As it is, FAR calls have no use on modern processors because you don't need to change any segment register values; that's the point of a flat memory model. Segment registers still exist, but the OS sets them up with base=0 and limit=0xffffffff so just a plain 32-bit pointer can access all memory. Everything is NEAR, if you need to put a name on it.

Normally you just don't even think about segmentation so you don't actually call it either. But the manual still describes the call/ret opcodes we use for normal code as the NEAR versions.


FAR and NEAR were used on old 86 processors, which used a segmented memory model. Programs at that time needed to choose what kind of architecture they wished to support, ranging from "tiny" to "large". If your program was small enough to fit in a single segment, then it could be compiled using NEAR calls and returns exclusively. If it was "large", the opposite was true. For anything in between, you had power to choose whether local functions needed to be able to be either callable/returnable from code in another segment.

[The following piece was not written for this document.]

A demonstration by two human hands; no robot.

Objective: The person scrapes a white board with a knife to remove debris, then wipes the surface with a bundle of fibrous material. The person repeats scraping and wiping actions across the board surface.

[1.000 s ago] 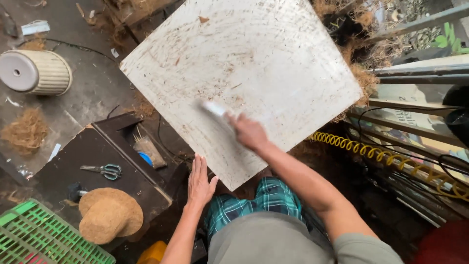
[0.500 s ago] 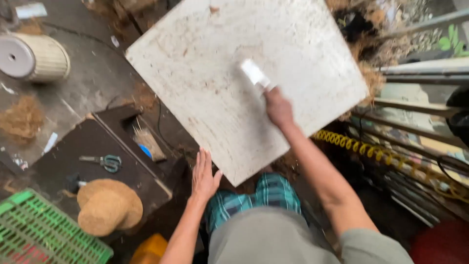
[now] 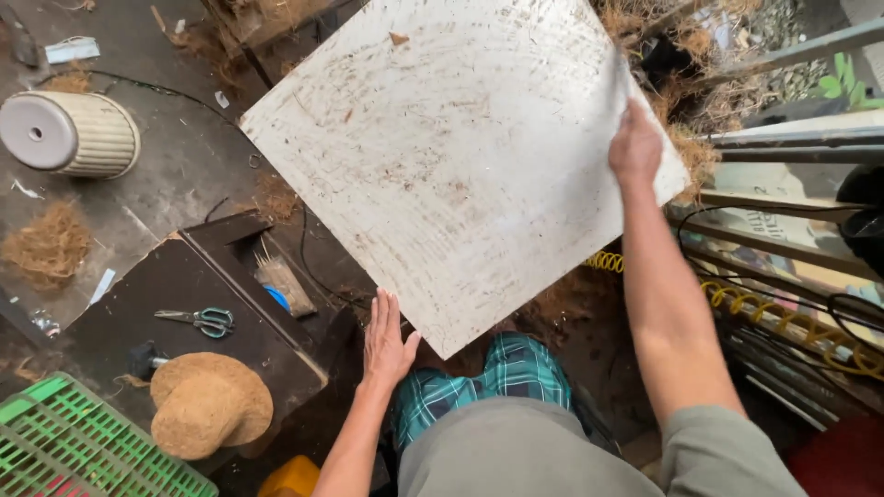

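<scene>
The big white board (image 3: 460, 166) rests tilted over the person's knees. The right hand (image 3: 635, 147) grips its far edge; the left hand (image 3: 385, 339), fingers spread, supports the near edge. It could slip onto the scissors (image 3: 198, 319).

A board (image 3: 451, 166) is held tilted above the knees, with the left hand (image 3: 385, 340) at its near corner and the right hand (image 3: 635, 147) at its right edge. Left of it, scissors (image 3: 198, 319) and a fibre disc (image 3: 212, 405) lie on a surface (image 3: 138, 294). A crate (image 3: 74, 442) sits nearest, a tub (image 3: 69, 133) farther off on its side, and a coiled hose (image 3: 783, 322) is seen at the right.
</scene>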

Most modern programs (besides bootloaders and the like) run on a different construct: they expect a flat memory model. Behind the scenes the OS will swap out memory as needed (with paging not segmentation), but as far as the program is concerned, it has its virtual address space all to itself.


But, to answer your question, the difference in the call/return is the opcode used; the processor obeys the command given to it. If you mistake (say, give it a FAR return opcode when in flat mode), it'll fail.